What is expected: In the entries below, find the lines with the word "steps" and copy them.

[Dataset records]
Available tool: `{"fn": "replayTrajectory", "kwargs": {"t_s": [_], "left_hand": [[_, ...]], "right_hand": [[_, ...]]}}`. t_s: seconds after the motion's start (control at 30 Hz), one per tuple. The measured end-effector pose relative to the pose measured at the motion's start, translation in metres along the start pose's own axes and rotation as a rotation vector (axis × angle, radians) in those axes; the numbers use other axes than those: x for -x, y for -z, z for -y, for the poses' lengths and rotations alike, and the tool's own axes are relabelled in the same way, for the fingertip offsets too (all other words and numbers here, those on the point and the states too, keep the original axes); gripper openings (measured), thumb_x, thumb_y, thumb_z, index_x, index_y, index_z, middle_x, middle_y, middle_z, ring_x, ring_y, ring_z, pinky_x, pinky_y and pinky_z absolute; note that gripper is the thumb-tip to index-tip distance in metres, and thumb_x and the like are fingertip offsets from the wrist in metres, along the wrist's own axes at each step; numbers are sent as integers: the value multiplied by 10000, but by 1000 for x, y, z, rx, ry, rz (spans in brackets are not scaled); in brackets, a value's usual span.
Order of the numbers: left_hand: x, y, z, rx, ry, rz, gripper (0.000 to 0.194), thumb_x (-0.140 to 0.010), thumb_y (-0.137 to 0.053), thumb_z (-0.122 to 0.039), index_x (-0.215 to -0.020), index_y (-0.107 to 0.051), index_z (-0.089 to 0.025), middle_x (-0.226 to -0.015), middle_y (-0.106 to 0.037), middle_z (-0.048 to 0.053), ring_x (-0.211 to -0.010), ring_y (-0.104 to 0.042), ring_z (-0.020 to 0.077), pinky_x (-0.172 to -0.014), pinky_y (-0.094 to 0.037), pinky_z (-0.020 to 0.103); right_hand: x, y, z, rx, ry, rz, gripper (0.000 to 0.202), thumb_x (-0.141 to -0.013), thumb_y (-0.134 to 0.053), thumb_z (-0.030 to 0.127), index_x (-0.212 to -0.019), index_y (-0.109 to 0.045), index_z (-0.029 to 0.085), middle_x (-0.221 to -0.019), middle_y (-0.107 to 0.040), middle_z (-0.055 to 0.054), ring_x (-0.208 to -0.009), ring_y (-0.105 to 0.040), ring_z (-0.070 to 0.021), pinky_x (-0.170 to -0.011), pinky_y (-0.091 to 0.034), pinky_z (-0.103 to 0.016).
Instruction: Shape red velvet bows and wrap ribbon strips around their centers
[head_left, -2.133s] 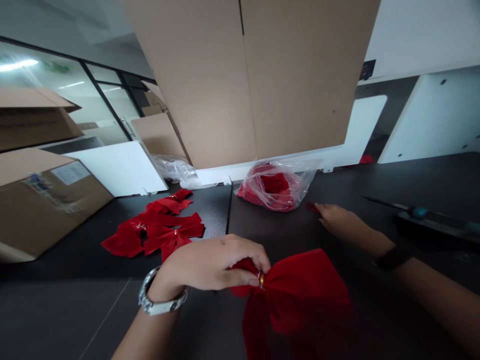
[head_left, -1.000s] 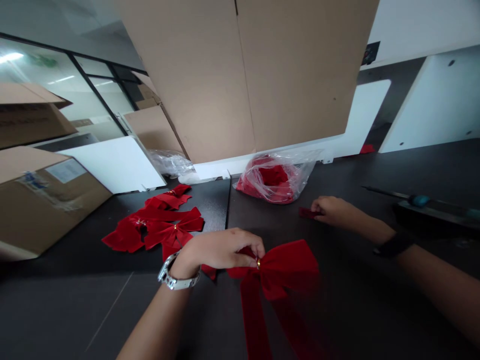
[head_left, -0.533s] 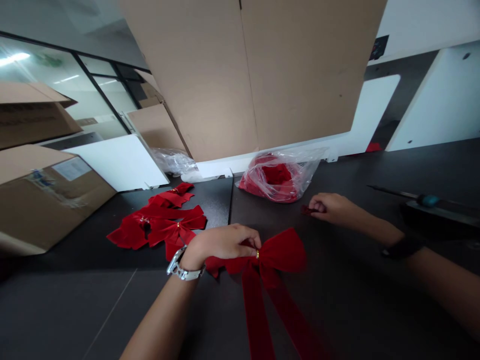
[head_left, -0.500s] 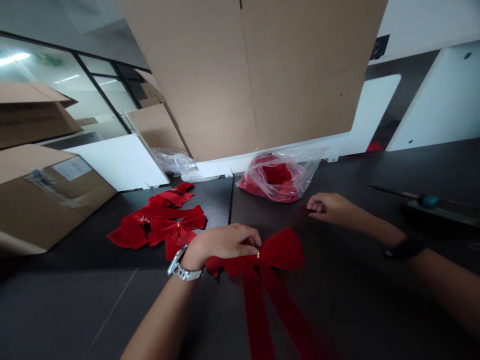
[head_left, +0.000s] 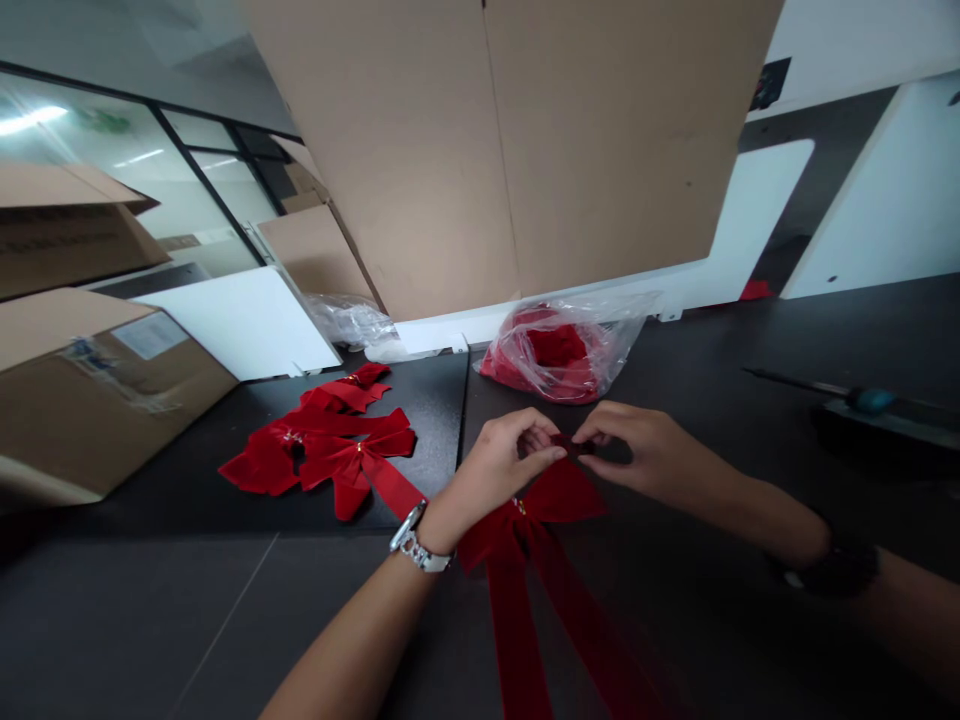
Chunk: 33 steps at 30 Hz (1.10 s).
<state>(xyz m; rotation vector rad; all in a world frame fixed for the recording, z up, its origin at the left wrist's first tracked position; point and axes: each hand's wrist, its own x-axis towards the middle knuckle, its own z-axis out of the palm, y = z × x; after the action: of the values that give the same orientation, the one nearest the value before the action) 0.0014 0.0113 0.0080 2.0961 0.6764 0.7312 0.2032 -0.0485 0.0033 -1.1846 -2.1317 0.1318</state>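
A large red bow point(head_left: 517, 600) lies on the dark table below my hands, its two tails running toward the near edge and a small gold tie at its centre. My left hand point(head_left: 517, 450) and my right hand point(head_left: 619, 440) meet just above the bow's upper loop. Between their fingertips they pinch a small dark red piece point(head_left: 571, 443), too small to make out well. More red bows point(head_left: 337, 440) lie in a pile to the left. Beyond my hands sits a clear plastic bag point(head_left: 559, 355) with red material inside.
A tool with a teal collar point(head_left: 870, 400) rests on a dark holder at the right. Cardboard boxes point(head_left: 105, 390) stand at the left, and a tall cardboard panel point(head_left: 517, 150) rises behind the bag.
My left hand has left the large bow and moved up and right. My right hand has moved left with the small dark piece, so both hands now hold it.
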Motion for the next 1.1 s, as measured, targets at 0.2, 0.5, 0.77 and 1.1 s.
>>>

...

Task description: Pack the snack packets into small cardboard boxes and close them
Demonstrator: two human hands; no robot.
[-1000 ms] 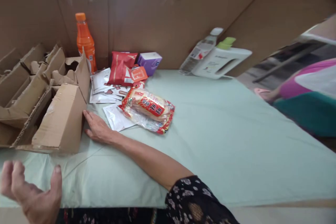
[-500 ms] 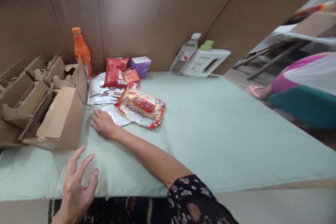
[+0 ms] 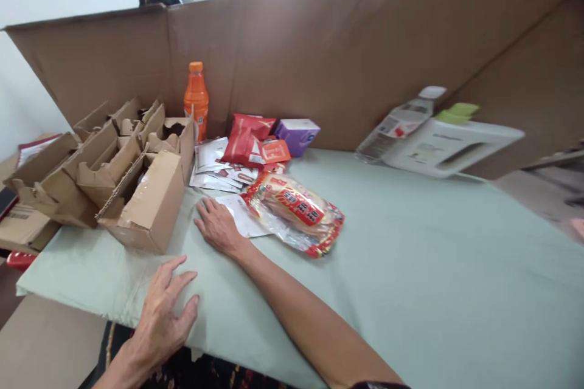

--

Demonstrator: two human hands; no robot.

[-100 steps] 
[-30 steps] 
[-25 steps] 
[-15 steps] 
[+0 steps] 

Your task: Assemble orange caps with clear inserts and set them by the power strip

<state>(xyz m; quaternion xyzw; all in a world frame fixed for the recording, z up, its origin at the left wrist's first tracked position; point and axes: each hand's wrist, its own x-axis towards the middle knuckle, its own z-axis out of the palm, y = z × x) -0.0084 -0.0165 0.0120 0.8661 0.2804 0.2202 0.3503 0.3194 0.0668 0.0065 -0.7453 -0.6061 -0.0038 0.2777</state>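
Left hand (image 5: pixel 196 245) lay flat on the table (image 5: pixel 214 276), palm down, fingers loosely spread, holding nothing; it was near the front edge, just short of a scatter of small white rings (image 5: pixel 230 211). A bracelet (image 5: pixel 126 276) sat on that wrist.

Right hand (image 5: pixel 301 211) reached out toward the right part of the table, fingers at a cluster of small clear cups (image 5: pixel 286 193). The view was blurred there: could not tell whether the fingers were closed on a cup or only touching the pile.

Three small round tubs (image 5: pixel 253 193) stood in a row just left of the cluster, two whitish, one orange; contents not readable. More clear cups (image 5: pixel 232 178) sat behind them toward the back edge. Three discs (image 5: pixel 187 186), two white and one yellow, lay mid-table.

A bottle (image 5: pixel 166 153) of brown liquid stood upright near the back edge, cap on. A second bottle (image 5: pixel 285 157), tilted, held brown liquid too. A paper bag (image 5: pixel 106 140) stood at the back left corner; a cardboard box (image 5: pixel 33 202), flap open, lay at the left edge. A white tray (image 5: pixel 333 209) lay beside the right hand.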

Answer space:
Chunk: 33 steps at 30 Hz (1.10 s).
[-100 steps] 
[-30 steps] 
[-25 steps] 
[-15 steps] 
[+0 steps] 

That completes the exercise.